%%
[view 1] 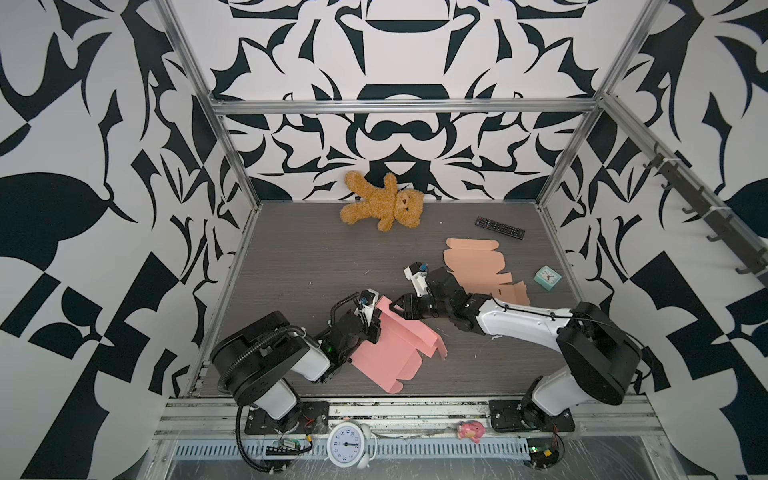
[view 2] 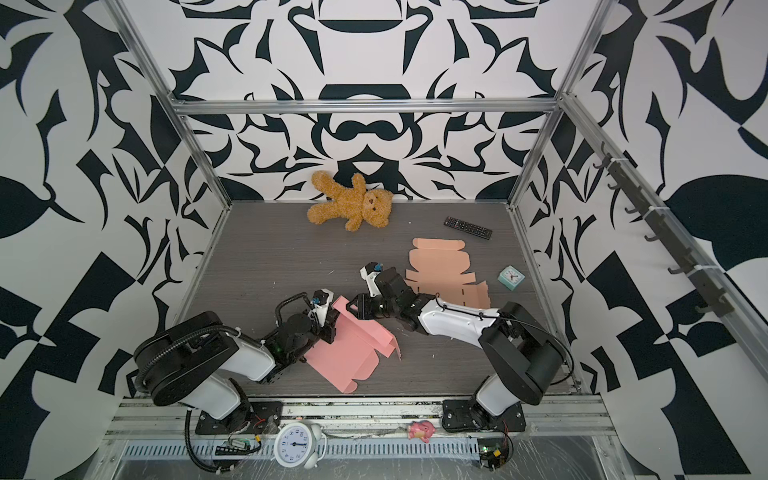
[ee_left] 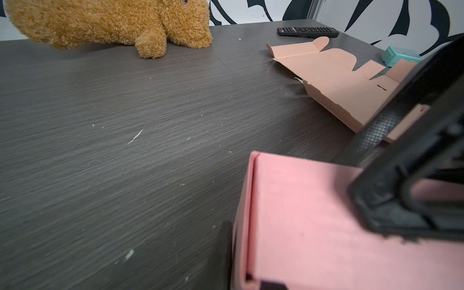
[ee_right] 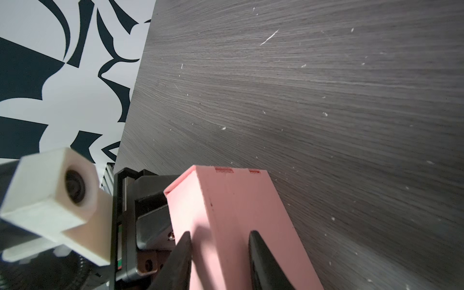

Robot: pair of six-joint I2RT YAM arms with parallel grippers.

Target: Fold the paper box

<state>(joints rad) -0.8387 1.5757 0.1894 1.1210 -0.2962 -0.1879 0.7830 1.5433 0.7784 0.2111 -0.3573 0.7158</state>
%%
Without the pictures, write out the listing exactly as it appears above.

*Response*
[view 1] 
[view 2] 
[ee_left] 
[ee_right] 

Robot: pair of six-joint I2RT YAM arms with parallel grippers.

Target: Fold the paper box

<state>(joints rad) -0.8387 1.5757 0.1894 1.1210 -0.2962 -0.1879 0.7830 1.5433 0.7784 0.2111 -0.3573 0.7158</state>

No other output belongs to this answer.